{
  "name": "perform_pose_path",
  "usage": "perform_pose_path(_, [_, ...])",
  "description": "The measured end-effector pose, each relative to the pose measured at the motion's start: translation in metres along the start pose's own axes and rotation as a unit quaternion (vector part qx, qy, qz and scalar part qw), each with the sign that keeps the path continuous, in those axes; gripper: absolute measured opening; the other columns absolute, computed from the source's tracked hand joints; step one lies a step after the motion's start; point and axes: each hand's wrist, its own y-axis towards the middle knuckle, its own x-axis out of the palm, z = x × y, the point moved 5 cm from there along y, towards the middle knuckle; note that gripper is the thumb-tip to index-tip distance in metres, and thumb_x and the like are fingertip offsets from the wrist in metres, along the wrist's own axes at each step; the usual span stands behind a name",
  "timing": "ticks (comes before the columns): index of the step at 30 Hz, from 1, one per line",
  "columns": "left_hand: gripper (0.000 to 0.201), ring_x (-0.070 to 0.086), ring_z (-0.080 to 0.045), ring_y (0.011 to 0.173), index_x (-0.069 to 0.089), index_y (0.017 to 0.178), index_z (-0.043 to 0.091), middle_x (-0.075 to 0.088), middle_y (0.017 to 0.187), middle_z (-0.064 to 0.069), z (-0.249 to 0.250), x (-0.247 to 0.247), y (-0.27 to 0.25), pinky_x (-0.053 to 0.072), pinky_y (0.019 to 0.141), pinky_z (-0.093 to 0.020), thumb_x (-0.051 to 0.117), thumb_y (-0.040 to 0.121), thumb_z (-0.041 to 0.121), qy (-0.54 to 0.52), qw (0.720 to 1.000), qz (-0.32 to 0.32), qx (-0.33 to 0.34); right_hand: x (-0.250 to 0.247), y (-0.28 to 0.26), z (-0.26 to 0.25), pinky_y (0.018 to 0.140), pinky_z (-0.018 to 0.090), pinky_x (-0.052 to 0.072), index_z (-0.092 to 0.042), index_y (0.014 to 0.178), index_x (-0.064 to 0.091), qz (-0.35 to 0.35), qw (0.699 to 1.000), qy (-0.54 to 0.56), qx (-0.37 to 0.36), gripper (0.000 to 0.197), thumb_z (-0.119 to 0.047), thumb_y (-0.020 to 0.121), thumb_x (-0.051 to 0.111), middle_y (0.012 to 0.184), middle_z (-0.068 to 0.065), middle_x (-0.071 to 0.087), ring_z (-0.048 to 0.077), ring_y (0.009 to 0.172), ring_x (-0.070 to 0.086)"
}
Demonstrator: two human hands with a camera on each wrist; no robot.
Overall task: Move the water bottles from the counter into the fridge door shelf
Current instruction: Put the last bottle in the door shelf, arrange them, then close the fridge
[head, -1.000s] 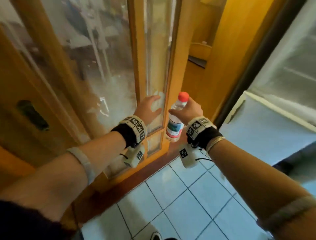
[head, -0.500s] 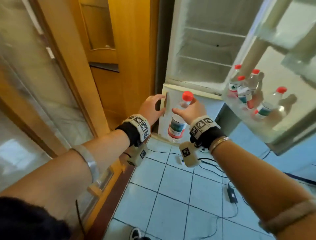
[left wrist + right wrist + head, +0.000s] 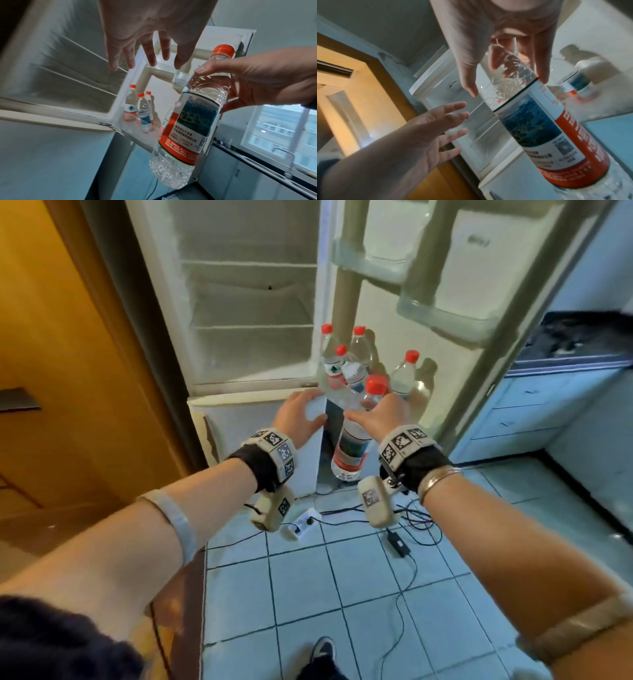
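My right hand (image 3: 382, 414) grips a clear water bottle (image 3: 352, 446) with a red cap by its shoulder, hanging upright in front of the open fridge. The same bottle (image 3: 190, 121) fills the left wrist view, with the thumb and fingers (image 3: 223, 75) curled round its neck. In the right wrist view the bottle (image 3: 539, 121) hangs below the palm. My left hand (image 3: 301, 416) is held out beside it, fingers (image 3: 149, 54) straight, holding nothing. Several red-capped bottles (image 3: 346, 364) stand in the lower door shelf (image 3: 419, 409) just beyond my hands.
The fridge cavity (image 3: 246, 313) has bare shelves. Upper door bins (image 3: 442, 313) hang on the open door. A power strip (image 3: 301, 525) and cables (image 3: 404, 542) lie on the tiled floor. Blue cabinets (image 3: 534, 412) stand at right, a wooden door frame (image 3: 68, 354) at left.
The view has swung from the glass door to the open fridge. Both hands, with the bottle, have come closer to the door shelf holding the other bottles.
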Motion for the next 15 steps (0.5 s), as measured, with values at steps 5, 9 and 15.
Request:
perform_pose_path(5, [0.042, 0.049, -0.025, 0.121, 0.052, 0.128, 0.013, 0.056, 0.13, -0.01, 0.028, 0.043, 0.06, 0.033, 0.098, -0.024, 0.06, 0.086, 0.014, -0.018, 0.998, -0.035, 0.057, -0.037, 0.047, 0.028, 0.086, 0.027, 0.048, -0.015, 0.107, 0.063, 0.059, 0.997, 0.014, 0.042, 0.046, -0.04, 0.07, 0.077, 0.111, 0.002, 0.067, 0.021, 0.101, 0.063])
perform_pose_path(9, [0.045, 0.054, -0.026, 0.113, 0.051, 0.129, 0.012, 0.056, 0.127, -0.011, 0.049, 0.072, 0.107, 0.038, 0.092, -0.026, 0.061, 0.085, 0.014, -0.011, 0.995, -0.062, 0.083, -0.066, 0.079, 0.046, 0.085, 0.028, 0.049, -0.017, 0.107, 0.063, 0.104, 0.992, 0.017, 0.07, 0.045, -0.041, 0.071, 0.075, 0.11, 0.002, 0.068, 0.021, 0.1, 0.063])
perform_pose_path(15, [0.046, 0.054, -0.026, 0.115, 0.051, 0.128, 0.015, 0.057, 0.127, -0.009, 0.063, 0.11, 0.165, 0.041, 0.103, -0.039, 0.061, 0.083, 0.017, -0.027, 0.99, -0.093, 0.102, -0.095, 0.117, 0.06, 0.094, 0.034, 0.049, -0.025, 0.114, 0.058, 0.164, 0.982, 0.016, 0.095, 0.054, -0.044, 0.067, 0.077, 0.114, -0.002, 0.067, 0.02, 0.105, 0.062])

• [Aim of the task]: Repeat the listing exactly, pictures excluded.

• [Solution for this problem]:
{
  "name": "perform_pose_path",
  "usage": "perform_pose_path(_, [_, ...])",
  "description": "The measured end-effector pose, each relative to the pose measured at the motion's start: translation in metres along the start pose's own axes and rotation as a unit quaternion (vector part qx, qy, qz and scalar part qw), each with the sign that keeps the path continuous, in those axes; gripper: absolute measured opening; the other columns absolute, computed from the source's tracked hand joints; step one lies a step after the motion's start; point and axes: each hand's wrist, its own y-axis towards the middle knuckle, its own x-axis out of the palm, z = x × y, the point moved 5 cm from there along y, towards the middle knuckle; note that gripper is the thumb-tip to index-tip distance in metres, and thumb_x and the like are fingertip offsets from the wrist in metres, along the wrist's own axes at each step; the usual span stands behind a name",
  "timing": "ticks (comes before the columns): index of the step at 30 Hz, from 1, one per line",
  "columns": "left_hand: gripper (0.000 to 0.201), ring_x (-0.070 to 0.086), ring_z (-0.080 to 0.045), ring_y (0.011 to 0.173), index_x (-0.069 to 0.089), index_y (0.017 to 0.178), index_z (-0.043 to 0.091), middle_x (-0.075 to 0.088), middle_y (0.017 to 0.187), middle_z (-0.064 to 0.069), z (-0.249 to 0.250), x (-0.247 to 0.247), y (-0.27 to 0.25), pinky_x (-0.053 to 0.072), pinky_y (0.019 to 0.141), pinky_z (-0.093 to 0.020), thumb_x (-0.051 to 0.117), thumb_y (-0.040 to 0.121), thumb_z (-0.041 to 0.121), qy (-0.54 to 0.52), qw (0.720 to 1.000), qz (-0.32 to 0.32), qx (-0.33 to 0.34); right_hand: x (-0.250 to 0.247), y (-0.28 to 0.26), z (-0.26 to 0.25), pinky_y (0.018 to 0.140), pinky_z (-0.018 to 0.090), pinky_x (-0.052 to 0.072), index_z (-0.092 to 0.042), index_y (0.014 to 0.178), index_x (-0.064 to 0.091), qz (-0.35 to 0.35), qw (0.699 to 1.000), qy (-0.54 to 0.56), qx (-0.37 to 0.36), gripper (0.000 to 0.197), thumb_z (-0.119 to 0.047), thumb_y (-0.020 to 0.121), thumb_x (-0.051 to 0.111), middle_y (0.012 to 0.184), middle_z (-0.068 to 0.065), middle_x (-0.071 to 0.087), ring_z (-0.048 to 0.077), ring_y (0.009 to 0.172), ring_x (-0.070 to 0.086)"
}
Demonstrator: two human hands with a camera on each wrist; no robot.
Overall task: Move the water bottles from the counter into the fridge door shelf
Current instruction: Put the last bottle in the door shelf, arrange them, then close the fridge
[head, -1.000s] 
[head, -0.500s] 
[left wrist + right wrist + head, +0.000s] 
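My right hand (image 3: 382, 414) grips a clear water bottle (image 3: 352, 446) with a red cap by its shoulder, hanging upright in front of the open fridge. The same bottle (image 3: 190, 121) fills the left wrist view, with the thumb and fingers (image 3: 223, 75) curled round its neck. In the right wrist view the bottle (image 3: 539, 121) hangs below the palm. My left hand (image 3: 301, 416) is held out beside it, fingers (image 3: 149, 54) straight, holding nothing. Several red-capped bottles (image 3: 346, 364) stand in the lower door shelf (image 3: 419, 409) just beyond my hands.
The fridge cavity (image 3: 246, 313) has bare shelves. Upper door bins (image 3: 442, 313) hang on the open door. A power strip (image 3: 301, 525) and cables (image 3: 404, 542) lie on the tiled floor. Blue cabinets (image 3: 534, 412) stand at right, a wooden door frame (image 3: 68, 354) at left.
The view has swung from the glass door to the open fridge. Both hands, with the bottle, have come closer to the door shelf holding the other bottles.
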Motion for the next 15 steps (0.5 s), as measured, with values at steps 5, 9 and 15.
Request:
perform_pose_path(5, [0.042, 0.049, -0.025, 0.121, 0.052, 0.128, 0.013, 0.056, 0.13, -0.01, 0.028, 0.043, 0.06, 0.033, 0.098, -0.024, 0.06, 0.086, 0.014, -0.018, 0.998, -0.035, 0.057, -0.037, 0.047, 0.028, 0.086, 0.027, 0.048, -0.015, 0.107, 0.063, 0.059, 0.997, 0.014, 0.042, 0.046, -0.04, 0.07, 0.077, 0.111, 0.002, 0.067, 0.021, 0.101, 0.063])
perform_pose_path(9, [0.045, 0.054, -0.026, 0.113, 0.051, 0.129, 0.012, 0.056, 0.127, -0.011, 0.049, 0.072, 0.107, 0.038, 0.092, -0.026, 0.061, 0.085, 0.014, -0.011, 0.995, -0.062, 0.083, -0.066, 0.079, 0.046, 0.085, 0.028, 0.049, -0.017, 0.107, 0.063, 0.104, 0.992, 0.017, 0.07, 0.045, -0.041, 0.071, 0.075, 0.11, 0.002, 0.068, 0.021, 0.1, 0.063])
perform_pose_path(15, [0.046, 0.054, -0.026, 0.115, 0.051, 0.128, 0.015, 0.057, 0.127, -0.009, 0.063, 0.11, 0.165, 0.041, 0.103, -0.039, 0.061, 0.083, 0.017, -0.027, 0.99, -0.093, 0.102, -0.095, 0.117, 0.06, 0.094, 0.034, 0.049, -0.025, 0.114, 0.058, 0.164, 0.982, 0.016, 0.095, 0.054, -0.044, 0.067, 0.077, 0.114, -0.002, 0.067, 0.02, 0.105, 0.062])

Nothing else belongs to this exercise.